I am trying to find the correlation between a dichotomous and a continuous variable.
From my ground work on this I found that I have to use independent t-test and the precondition for it is that the distribution of the variable has to be normal.
I performed Kolmogorov-Smirnov test for testing the normality and found that the continuous variable is non-normal and is skewed (for about 4,000 data points).
I did the Kolmogorov-Smirnov test for the entire range of variables. Should I split them into groups and do the test? I.e., say if I have
risk level (
0 = Not risky,
1 = Risky) and cholesterol levels, then should I:
Divide them into two groups, like
Risk level =0 (Cholestrol level) -> Apply KS Risk level =1 (Cholestrol level) -> Apply KS
Take them together and apply the test? (I performed it on the whole dataset only.)
After that, what test should I do if it is still non-normal?
EDIT: The above scenario was just a description I tried to provide for my problem. I have a dataset which contains more than 1000 variables and about 4000 samples. They are either continuous or categorical in nature.
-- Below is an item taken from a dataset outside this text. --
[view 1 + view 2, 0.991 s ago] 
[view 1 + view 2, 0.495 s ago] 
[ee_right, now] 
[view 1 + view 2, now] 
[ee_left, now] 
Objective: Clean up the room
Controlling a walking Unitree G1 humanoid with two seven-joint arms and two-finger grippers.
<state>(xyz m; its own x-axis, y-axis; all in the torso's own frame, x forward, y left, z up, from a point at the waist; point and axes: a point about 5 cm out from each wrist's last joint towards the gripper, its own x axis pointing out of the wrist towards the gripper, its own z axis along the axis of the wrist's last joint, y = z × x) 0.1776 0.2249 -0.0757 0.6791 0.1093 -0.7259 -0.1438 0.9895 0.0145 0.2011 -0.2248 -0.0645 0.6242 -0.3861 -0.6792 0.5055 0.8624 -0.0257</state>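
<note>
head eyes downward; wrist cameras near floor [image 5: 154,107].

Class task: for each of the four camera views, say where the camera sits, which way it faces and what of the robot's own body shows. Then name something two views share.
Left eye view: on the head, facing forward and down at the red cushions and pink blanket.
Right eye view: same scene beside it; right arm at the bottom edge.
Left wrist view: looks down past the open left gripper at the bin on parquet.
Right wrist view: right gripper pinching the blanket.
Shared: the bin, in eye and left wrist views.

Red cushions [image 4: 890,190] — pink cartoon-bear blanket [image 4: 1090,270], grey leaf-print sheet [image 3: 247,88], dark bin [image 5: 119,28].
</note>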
My task is to predict a dichotomous variable based on these variables (maybe come up with a logistic regression model). So I thought the initial investigation would involve finding the correlation between dichotomous and a continuous variable.
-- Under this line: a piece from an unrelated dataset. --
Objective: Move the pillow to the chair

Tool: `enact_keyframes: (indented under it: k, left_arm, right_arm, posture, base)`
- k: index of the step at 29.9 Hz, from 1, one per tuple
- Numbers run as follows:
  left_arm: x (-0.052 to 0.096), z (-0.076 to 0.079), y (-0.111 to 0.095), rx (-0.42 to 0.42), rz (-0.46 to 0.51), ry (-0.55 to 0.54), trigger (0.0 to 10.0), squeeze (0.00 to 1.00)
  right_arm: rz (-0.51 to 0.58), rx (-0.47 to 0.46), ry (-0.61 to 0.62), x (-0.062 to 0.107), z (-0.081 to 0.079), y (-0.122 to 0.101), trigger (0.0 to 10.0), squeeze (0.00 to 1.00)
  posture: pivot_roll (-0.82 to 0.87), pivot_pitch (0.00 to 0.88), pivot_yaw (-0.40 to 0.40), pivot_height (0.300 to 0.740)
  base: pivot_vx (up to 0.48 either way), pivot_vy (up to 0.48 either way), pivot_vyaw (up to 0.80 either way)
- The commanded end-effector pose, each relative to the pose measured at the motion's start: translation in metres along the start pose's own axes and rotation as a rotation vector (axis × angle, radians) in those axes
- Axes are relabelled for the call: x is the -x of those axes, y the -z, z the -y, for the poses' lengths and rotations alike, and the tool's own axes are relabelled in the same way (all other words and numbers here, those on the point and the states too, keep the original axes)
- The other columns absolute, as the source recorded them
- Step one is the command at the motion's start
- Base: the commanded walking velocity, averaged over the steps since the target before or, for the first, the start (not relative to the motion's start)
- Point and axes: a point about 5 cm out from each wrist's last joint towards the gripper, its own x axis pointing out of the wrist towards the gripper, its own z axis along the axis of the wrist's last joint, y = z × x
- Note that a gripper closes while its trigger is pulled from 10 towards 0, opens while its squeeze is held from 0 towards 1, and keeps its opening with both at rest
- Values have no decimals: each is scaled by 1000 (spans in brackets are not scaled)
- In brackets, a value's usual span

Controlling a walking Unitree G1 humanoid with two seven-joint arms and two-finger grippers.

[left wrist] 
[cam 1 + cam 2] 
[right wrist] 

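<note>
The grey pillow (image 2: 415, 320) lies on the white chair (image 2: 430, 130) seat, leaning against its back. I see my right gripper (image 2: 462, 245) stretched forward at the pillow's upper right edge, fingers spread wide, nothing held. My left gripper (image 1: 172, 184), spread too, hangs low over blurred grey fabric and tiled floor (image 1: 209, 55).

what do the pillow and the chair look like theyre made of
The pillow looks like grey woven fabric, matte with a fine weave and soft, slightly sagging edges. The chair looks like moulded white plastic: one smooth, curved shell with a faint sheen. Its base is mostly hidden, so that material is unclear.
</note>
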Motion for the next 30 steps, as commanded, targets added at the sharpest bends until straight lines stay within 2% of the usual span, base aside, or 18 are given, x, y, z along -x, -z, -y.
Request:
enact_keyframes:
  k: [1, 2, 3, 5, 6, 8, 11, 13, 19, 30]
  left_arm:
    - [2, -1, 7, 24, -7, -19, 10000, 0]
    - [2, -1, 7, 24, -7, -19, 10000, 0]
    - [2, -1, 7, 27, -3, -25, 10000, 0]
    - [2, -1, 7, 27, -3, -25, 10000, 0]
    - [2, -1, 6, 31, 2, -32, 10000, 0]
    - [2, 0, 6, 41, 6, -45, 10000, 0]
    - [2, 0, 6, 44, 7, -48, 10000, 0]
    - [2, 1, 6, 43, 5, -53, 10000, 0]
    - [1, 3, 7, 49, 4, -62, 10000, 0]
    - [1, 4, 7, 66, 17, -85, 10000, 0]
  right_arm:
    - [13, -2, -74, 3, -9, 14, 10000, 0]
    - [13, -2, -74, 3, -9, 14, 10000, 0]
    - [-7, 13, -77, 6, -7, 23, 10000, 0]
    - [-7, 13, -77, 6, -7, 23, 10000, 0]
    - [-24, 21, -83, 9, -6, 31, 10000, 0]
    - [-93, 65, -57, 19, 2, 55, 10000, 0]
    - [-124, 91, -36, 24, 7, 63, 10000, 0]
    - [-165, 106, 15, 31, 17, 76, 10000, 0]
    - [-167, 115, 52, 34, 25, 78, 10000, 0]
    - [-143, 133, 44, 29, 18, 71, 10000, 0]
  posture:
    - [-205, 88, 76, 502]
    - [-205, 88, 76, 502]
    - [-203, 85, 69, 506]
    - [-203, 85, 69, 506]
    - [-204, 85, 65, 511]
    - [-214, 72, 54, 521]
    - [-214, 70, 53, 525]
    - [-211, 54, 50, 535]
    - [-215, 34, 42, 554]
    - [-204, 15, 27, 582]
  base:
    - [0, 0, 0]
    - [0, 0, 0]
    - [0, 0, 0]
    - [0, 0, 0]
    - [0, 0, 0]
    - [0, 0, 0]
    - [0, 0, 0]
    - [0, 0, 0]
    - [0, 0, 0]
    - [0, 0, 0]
I was trying to see how the distribution of the variables are and hence tried to go to t-test. Here I found the normality as an issue. The Kolmogorov-Smirnov test gave a significance value of 0.00 in most of these variables.
Should I assume normality here? The skewness and kurtosis of these variables also show that the data is skewed (>0) in almost all cases.
As per the note given below I will investigate the point-biserial correlation further. But about the distribution of variables I am still unsure.